-2

I am having a problem where a multithreaded download application that we wrote is sometimes getting 408 error . We think it might be because the user has increased the number of threads ,and this has caused the error. We think it may be possible that during the network call, context switch happens and that results in thread not sending all the packets required for the call to succeed and sever gives a 408 timeout error. Is that possible or is it that network calls are not dependent with context switches.

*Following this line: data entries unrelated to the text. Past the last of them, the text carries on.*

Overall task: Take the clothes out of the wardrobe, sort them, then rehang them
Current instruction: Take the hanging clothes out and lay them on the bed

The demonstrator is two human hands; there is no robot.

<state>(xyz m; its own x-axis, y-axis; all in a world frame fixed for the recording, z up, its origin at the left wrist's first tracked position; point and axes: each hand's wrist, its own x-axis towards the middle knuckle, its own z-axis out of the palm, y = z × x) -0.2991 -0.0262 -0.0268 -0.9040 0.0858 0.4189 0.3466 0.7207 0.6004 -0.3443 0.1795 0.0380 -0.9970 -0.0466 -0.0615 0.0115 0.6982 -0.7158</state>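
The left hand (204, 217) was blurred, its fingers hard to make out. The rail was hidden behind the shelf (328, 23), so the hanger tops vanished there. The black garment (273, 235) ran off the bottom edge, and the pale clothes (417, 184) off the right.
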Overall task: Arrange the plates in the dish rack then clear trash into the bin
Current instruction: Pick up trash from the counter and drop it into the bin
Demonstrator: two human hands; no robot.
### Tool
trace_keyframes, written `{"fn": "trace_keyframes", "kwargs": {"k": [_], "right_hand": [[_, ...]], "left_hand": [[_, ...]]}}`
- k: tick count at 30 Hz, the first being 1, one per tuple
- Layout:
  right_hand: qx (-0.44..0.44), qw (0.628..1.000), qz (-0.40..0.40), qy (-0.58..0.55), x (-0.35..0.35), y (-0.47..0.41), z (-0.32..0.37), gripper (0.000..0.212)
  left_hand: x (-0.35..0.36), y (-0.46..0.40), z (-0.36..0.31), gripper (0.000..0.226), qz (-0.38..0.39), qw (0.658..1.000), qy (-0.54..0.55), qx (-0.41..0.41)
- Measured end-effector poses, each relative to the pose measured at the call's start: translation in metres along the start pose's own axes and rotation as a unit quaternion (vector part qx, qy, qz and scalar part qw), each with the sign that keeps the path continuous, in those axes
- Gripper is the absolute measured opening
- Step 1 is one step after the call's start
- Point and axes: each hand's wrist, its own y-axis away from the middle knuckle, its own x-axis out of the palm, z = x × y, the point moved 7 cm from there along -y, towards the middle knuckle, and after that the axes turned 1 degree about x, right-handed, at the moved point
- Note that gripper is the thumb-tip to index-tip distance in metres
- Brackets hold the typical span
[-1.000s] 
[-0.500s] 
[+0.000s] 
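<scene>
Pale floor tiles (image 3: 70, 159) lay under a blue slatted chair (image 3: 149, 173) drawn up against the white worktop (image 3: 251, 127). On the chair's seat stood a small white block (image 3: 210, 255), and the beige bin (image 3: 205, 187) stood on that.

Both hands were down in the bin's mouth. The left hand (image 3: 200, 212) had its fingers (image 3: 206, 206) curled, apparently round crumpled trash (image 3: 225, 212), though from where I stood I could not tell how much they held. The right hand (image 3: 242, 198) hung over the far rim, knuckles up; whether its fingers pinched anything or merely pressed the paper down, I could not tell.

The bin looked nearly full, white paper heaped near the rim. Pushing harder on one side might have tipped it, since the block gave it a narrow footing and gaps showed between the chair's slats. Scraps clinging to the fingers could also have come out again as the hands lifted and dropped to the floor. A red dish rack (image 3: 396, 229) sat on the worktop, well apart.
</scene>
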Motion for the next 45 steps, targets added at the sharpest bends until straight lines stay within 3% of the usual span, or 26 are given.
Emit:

We are using python threads and pycurl module to download the data using 120 threads .

Amrit
  • 5
  • 1
  • Python context switching doesn't affect system calls. More likely the time *between* the network calls is excessive due to too many threads and too much CPU load. – user207421 May 12 '21 at 07:48
  • Okay ,so if CS don't affect the network calls then having n=120 threads should not be a problem. I don't understand what you mean by time between network calls ? – Amrit May 12 '21 at 07:59
  • I am sorry,lets go over it again. The system calls are not really impacted (including the network calls according to you). If that is the case ,then what do you mean by time between network calls,as that statement a oxymoron . Too much cpu load cannot be caused by 120 threads running on a system with 64 cores ,128gb mem. The program uses less then .2% of cpu and 300mb of memory. – Amrit May 12 '21 at 11:08
  • "*We think it may be possible that during the network call, context switch happens and that results in thread not sending all the packets required for the call to succeed and sever gives a 408 timeout error.*" Can you give us some idea why you think that? What's the basis for the belief that a context switch can cause incomplete outbound data? (Is it because you know your code makes bogus assumptions about how TCP data will be packetized? Because, if so, the problem is the assumptions in the code, not the context switches!) – David Schwartz May 12 '21 at 23:56
  • As i said,i am not sure why this is happening . We have no control over server to find out why the server is sending 408 . It was one of the thought process that since we have a lot of threads ,and if due to GIL (Global Interpreter lock) only one thread is working at a time ,we thought that maybe CS was the problem but as you pointed out ,the CS has no effect on the N/W calls. We also used a packet sniffer to make sure all our outbound calls are going with complete data . Maybe this is a scalability issue on the server we are calling. Thanks for the support. – Amrit May 13 '21 at 12:11

1 Answers1

0

What context switch are you referring to?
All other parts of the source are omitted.